*Description of the task*
Retype word for word the stretch of entries below from the line that has "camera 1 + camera" through the line that has "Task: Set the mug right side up", and omit the pictures.
Exercise data Start Marker
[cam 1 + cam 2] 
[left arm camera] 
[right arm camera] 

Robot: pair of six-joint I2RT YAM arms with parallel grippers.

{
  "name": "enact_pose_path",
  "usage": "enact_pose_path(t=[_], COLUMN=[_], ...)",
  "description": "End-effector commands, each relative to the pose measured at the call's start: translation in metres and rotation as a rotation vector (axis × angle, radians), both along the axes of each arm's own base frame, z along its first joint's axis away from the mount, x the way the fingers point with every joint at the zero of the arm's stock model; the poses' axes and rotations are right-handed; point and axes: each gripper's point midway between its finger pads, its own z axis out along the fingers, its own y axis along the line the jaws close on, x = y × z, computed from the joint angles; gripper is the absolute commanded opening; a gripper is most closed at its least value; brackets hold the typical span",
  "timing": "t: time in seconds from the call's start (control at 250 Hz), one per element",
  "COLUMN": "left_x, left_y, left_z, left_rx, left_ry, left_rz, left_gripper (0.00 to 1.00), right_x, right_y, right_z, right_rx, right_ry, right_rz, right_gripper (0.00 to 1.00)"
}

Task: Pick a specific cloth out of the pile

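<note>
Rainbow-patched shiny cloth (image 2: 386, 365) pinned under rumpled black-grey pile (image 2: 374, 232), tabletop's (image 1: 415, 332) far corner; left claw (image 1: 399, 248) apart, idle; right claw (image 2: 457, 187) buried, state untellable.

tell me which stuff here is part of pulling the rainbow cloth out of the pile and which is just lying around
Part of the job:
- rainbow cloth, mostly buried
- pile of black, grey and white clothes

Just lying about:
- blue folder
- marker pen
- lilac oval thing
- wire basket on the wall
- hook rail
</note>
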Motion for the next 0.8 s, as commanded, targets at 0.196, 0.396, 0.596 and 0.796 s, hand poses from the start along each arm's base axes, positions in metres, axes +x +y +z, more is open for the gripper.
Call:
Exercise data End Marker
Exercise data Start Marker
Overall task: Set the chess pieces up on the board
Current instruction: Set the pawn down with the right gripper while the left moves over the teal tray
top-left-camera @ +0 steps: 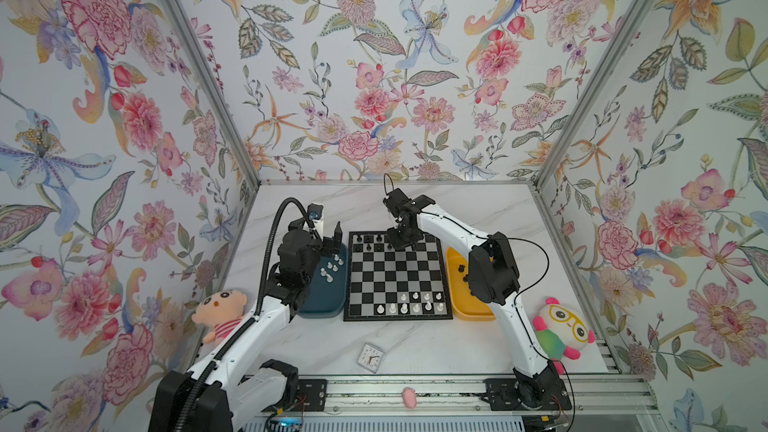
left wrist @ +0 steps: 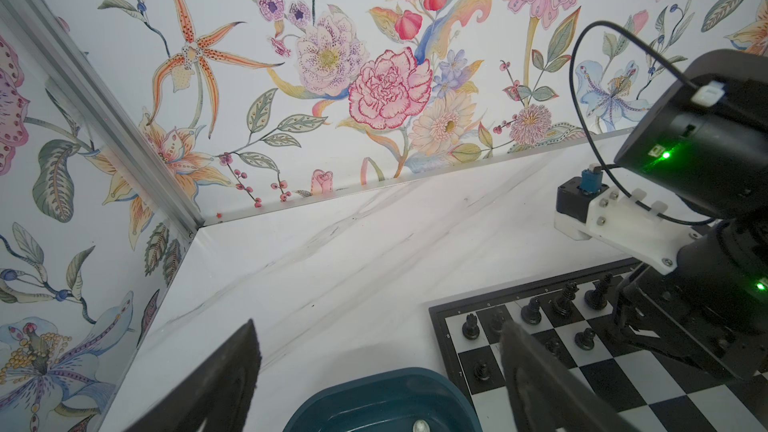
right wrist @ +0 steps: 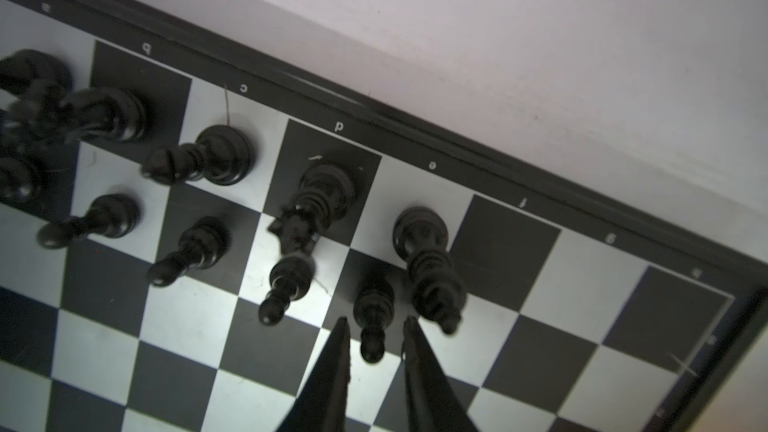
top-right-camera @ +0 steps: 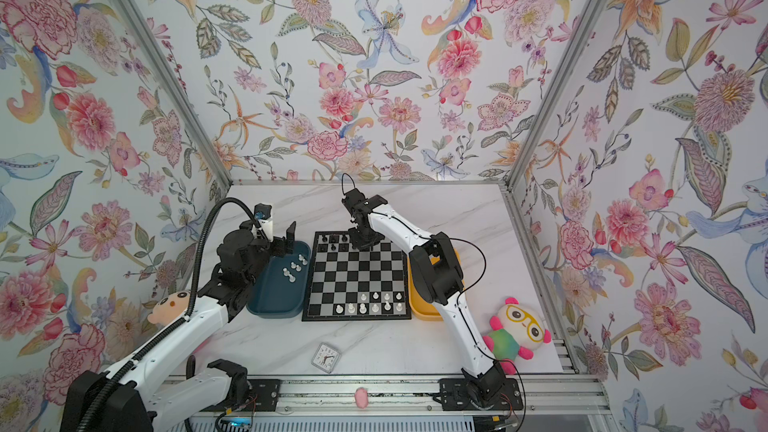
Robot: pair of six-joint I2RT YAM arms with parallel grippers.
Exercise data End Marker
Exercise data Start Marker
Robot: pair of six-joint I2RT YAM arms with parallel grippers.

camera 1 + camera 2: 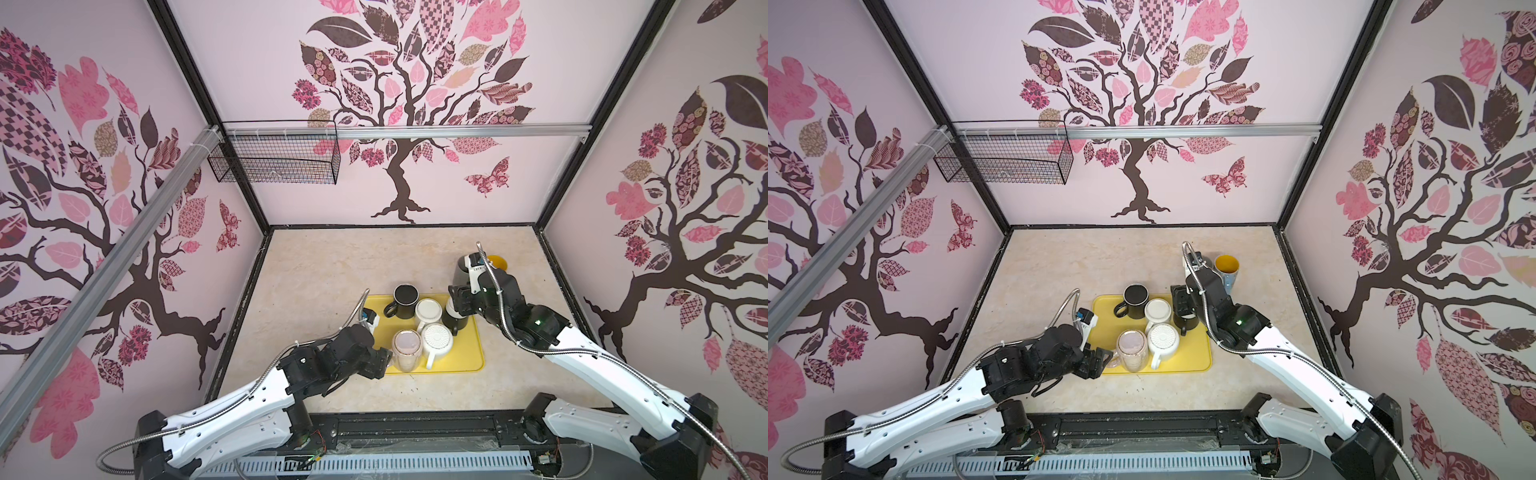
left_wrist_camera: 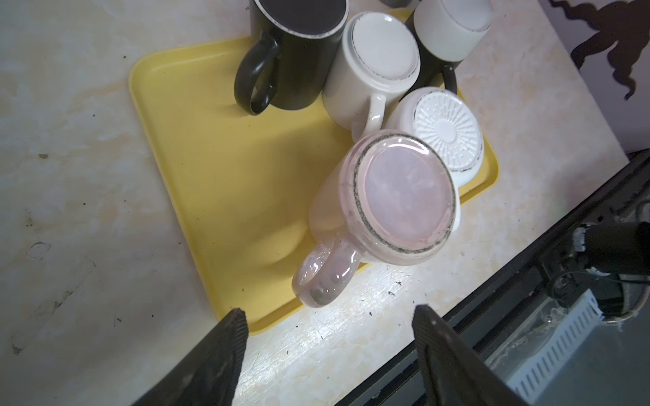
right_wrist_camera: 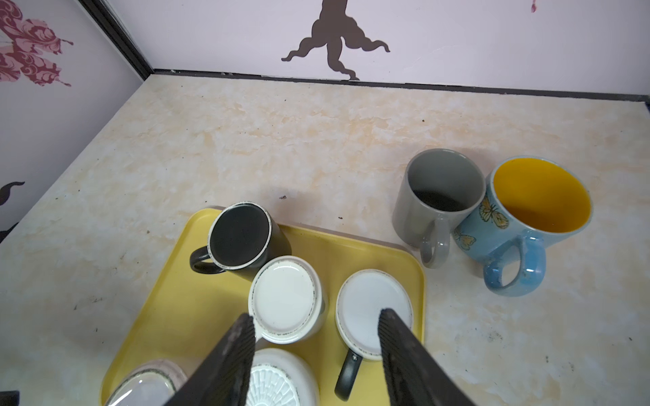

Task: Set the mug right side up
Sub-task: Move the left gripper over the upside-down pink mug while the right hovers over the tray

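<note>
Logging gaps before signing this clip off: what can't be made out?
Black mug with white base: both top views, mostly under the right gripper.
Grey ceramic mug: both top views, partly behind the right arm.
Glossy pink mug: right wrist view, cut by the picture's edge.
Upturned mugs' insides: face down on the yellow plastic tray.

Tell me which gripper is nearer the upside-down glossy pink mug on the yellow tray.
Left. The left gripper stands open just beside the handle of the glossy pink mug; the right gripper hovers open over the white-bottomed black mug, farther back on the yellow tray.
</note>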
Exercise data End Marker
*Answer space*
camera 1 + camera 2: 
left_wrist_camera: 
right_wrist_camera: 

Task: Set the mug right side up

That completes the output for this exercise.